Task requirements: Copy out every line of the data where the word "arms" is found.

Dataset extract:

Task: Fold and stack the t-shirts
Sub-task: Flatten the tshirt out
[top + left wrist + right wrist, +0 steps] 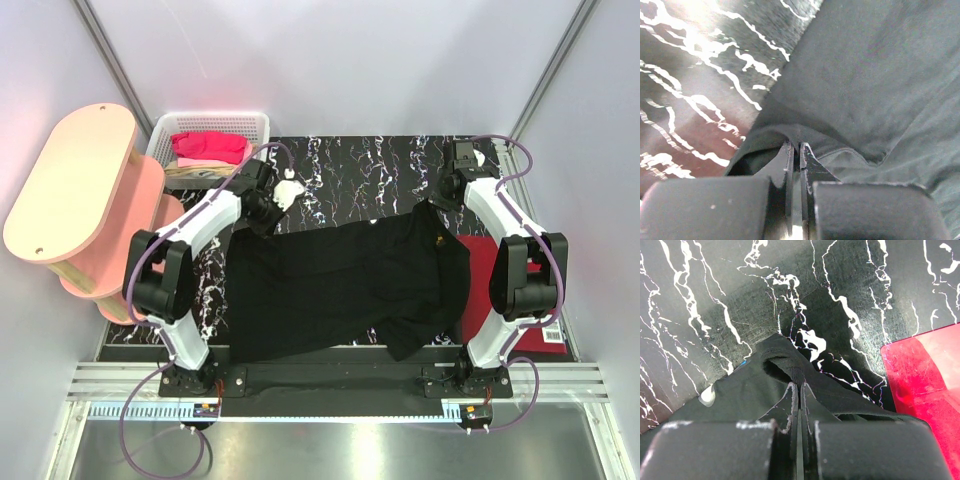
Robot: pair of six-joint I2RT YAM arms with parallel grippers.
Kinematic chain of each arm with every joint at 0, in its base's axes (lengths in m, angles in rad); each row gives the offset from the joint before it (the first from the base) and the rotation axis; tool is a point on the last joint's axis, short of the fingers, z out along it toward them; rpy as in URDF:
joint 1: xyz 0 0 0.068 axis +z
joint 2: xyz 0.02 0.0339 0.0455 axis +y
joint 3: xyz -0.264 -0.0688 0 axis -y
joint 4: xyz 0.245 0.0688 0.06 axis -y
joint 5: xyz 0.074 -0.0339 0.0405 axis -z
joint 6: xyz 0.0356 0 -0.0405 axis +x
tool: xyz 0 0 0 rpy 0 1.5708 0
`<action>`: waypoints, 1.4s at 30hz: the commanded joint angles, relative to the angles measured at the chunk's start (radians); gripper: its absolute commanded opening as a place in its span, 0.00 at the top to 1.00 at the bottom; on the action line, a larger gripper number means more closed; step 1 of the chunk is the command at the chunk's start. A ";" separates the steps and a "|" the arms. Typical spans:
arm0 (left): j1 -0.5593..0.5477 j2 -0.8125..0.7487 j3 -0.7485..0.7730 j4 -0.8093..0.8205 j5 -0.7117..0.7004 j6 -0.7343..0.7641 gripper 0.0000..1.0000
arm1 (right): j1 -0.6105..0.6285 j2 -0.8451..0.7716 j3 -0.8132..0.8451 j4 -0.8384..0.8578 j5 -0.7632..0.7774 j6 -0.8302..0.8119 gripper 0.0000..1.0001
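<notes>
Top external: soft wrinkled black t-shirt (340,278) spread; left end effector (796,146), right end effector (799,386) clamped on edges.

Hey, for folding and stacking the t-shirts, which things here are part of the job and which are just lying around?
Job: black t-shirt, pink t-shirt, left gripper, right gripper (both shut on the black one).
Lying about: white mesh basket, pink two-tier stand, marbled tabletop.

Lab booth: white panels (350,60), aluminium rail (340,382).
</notes>
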 commanded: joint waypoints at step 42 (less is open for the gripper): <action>0.153 -0.303 -0.197 0.040 -0.182 0.088 1.00 | 0.181 -0.477 -0.637 -0.150 -0.048 0.266 0.31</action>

Output of the task:
Robot: pair of six-joint I2RT YAM arms with parallel grippers.
`<action>`: waypoints, 1.4s at 30hz: the commanded joint angles, relative to the angles measured at the chunk's start (radians); gripper: its absolute commanded opening as a place in its span, 0.00 at the top to 1.00 at the bottom; on the action line, a larger gripper number means more closed; step 1 of the chunk is the command at the chunk's start. A ";" separates the steps and a "|" the arms. Typical spans:

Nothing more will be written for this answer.